Although the DNB is the authorized supervisory authority with respect to PSD2, the DPA also has an important supervisory role since PSD2 also raises various privacy related questions. These include, amongst others, the consent that consumers are required to give to banks in order to share their personal data. In its capacity of supervisory authority, the DPA shall monitor compliance with the data protection legislation of parties that (will) gain access to personal data shared by banks (with the consumer’s explicit consent).
In the Cooperation Protocol, the DNB and the DPA have agreed on (i) how each of them will deal with matters that touch upon the other’s respective (supervisory) authorities and (ii) the exchange of information.
Both authorities intend to inform one another (both on request and proactively) of matters that might be of importance for the performance of their respective tasks. As a result thereof, both authorities will be able to identify potential violations earlier.
Furthermore, the Cooperation Protocol includes several specific situations in which the DNB and the DPA shall exchange information. Such as the situation where a party has filed a permit application with the DNB for which a mandatory data protection impact assessment has demonstrated that there is a high risk involved (which requires that the DPA is consulted in advance). The DNB is obliged to report such matters to the DPA. In the event that the applicant has already consulted the DPA, the DPA shall inform the DNB of the outcome of the investigation that the DPA carried out following on such consultation. This may lead to delays in the application procedure with the DNB.
In addition, the Cooperation Protocol includes an obligation to exchange information on (mandatory) notifications made by the payment services providers. On the basis of the Cooperation Protocol, the DNB must inform the DPA for instance, if a payment services provider has notified an incident on the basis of the Wft, which concerns the processing of personal data.

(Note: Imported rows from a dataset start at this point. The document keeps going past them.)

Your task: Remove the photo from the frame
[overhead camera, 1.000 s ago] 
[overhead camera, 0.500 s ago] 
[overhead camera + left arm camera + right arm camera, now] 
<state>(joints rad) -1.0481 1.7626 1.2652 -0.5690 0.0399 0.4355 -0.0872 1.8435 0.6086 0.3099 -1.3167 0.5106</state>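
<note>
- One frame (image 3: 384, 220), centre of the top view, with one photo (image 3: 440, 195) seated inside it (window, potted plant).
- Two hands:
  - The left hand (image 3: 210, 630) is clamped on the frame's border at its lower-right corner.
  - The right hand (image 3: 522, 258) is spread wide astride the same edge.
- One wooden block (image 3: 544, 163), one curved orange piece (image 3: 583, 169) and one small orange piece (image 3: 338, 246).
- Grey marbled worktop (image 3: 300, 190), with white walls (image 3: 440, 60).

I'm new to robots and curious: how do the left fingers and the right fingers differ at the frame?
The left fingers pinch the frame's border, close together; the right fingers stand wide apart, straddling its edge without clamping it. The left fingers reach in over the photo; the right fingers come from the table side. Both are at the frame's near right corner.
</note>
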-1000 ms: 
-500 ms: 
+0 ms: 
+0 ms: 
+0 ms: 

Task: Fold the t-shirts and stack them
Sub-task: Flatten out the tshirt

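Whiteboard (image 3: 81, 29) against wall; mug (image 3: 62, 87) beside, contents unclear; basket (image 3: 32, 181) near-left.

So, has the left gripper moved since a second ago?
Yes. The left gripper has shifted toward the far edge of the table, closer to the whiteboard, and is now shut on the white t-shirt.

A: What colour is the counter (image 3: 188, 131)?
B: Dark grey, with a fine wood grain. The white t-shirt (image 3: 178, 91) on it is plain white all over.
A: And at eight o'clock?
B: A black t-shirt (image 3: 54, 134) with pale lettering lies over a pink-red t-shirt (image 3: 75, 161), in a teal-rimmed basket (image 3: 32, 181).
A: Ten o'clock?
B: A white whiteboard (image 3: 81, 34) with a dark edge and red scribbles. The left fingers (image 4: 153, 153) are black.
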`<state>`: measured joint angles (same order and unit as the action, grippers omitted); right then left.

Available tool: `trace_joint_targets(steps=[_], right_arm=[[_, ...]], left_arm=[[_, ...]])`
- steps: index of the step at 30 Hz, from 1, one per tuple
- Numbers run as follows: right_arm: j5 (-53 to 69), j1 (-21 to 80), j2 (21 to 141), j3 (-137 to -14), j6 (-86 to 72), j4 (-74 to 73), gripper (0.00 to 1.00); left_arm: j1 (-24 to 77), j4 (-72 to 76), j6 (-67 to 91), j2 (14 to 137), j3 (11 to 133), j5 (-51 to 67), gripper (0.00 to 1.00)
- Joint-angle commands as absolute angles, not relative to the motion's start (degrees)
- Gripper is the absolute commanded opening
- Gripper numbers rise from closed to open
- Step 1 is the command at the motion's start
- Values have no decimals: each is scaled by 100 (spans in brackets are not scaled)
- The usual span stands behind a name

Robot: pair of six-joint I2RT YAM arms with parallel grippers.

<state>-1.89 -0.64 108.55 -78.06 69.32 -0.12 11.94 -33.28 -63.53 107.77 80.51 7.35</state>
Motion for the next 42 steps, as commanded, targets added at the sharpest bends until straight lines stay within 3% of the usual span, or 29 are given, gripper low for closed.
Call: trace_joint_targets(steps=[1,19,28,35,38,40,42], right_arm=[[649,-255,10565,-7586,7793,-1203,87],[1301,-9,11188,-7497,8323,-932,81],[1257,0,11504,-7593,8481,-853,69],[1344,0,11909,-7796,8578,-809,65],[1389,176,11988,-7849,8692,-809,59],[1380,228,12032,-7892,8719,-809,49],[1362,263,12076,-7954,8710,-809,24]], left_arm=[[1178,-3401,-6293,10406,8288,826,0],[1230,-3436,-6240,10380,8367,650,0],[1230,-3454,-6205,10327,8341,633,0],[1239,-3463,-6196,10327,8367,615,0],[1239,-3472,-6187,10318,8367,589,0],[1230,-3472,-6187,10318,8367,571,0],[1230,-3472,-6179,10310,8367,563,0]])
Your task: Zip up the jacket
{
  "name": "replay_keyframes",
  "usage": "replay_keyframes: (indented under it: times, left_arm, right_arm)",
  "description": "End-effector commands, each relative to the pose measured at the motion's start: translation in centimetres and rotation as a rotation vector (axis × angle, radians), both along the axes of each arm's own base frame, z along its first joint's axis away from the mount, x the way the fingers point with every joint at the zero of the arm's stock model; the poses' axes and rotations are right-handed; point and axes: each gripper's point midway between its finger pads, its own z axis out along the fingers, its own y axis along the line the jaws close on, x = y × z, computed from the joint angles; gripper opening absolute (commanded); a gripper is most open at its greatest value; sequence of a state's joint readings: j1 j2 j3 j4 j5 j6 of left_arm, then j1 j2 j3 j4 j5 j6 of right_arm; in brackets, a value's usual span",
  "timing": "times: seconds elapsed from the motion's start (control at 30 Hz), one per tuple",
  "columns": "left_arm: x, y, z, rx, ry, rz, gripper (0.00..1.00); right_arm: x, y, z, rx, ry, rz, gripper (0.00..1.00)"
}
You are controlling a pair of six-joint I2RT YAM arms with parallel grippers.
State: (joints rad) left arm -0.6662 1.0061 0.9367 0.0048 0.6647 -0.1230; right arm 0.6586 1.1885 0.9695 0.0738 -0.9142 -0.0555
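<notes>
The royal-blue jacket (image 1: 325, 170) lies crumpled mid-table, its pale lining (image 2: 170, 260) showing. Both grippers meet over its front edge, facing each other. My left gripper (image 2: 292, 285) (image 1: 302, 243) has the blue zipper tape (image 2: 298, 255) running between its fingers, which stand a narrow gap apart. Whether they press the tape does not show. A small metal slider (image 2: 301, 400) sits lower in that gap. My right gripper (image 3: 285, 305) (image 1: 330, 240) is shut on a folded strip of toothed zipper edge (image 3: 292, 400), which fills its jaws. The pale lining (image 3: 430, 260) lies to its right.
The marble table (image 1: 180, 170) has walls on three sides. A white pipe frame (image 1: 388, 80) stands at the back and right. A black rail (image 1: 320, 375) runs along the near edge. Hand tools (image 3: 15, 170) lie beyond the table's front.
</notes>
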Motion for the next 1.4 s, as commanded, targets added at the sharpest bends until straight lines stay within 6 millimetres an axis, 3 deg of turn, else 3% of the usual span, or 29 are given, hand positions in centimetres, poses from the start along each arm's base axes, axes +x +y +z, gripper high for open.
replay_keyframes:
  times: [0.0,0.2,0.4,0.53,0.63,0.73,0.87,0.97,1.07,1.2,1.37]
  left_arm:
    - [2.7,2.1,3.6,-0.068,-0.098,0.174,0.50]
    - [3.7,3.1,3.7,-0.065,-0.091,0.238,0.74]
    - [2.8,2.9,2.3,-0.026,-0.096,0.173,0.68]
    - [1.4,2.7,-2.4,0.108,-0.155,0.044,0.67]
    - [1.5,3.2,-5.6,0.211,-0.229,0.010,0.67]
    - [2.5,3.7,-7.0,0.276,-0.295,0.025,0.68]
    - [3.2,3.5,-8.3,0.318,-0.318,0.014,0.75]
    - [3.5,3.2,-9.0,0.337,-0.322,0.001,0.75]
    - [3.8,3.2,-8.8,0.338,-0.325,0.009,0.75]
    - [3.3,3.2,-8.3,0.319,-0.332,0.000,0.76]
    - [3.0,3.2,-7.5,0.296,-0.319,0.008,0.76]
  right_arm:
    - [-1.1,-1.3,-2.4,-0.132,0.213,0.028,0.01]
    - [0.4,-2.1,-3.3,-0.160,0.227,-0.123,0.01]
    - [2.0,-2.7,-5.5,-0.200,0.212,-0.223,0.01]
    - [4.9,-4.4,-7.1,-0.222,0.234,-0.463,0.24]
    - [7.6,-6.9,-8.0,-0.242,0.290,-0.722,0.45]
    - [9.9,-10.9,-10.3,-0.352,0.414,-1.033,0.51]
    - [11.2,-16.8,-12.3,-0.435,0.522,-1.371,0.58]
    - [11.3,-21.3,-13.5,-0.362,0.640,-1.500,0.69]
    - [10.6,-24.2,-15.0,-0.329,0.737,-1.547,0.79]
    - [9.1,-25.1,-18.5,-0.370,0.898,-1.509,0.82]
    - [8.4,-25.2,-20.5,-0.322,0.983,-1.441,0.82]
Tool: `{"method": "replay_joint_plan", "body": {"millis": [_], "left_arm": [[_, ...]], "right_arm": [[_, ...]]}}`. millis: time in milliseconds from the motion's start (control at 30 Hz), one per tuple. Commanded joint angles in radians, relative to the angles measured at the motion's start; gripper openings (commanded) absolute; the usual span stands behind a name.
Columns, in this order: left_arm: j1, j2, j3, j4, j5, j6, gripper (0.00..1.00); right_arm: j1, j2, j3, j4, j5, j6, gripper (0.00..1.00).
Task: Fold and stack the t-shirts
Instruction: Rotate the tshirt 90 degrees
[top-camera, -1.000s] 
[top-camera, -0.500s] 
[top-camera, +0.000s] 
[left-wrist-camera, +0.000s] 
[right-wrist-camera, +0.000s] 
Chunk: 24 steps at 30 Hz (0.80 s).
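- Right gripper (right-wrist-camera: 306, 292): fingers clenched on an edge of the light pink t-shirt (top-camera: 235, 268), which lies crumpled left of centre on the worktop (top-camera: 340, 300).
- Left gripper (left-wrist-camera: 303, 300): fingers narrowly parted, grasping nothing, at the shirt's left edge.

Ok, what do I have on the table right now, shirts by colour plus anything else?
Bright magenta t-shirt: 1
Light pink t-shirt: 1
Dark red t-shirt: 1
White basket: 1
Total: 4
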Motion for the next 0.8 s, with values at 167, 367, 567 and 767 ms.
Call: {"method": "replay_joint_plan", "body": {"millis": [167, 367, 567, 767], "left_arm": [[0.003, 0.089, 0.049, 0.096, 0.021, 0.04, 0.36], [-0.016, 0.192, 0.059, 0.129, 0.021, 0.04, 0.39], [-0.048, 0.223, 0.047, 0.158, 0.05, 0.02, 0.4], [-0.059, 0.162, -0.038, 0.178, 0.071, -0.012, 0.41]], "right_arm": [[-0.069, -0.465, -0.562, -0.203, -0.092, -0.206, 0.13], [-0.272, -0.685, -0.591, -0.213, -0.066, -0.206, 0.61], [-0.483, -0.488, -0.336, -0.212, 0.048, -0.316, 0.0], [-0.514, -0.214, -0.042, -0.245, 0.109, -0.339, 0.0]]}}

Payment services providers are (amongst others) required to notify an ‘incident’ with the DNB, in the event that such incident could have a (material) adverse effect on the public’s confidence and trust in the financial market or the financial sector. Likewise, the DPA must inform the DNB in the event that it receives a data breach notification from a payment services provider.
The DPA and the DNB have also agreed on certain safeguards. For instance, the DNB and the DPA shall ensure that they will not use information that they receive upon each other’s requests for different purposes than for which such information was obtained. In light thereof, the requesting party must include the purposes in its request. However, the Cooperation Protocol does not include any specific agreements with respect to the purposes for which information provided on a voluntarily basis may be used.
In view of the overlap of the authorities’ respective tasks, parties have agreed that the DPA will inform the DNB in case it has the intention to impose a fine on a payment services provider. Similarly, the DNB will inform the DPA of its intention to impose a fine on a payment services provider in the event that the processing of personal data is concerned. The Cooperation Protocol does not further specify in which situations ‘processing of personal data is concerned’. Therefore, the exact meaning thereof remains currently unclear. This agreement only entails an information obligation.
The authorities are not required to request each other’s advice. Furthermore, no ‘precedents arrangements’ have been made for cases where both the DPA and the DNB intend to issue a fine with respect to the same set of facts, although such cases are not imaginary. For instance, the DNB could impose a fine in the event that a bank lacks to sufficiently protect the data (of its customers). This could have an adverse effect on the public’s confidence in the financial sector. For the same set of facts, the DPA is also authorized to impose a fine for a violation of the GDPR. Practice will show how the supervisory authorities will deal with such overlap.
This is not the first cooperation the DPA has entered into. Before this Cooperation Agreement, the DPA entered into similar agreements with other supervisory authorities. These include a cooperation agreement between the DPA and the Dutch Healthcare Authority (Nederlandse Zorgautoriteit) with respect to joint supervision on healthcare providers and healthcare insurers. Another example is the cooperation agreement between the DPA and the Netherlands Authority for Consumers & Markets (Autoriteit Consument en Markt) which, amongst others, includes the supervision of the telecommunications sector. Seeing how personal data are at the core of PSD2, it is logical that the DPA would also enter into a cooperation agreement with the relevant supervisory authority on this topic.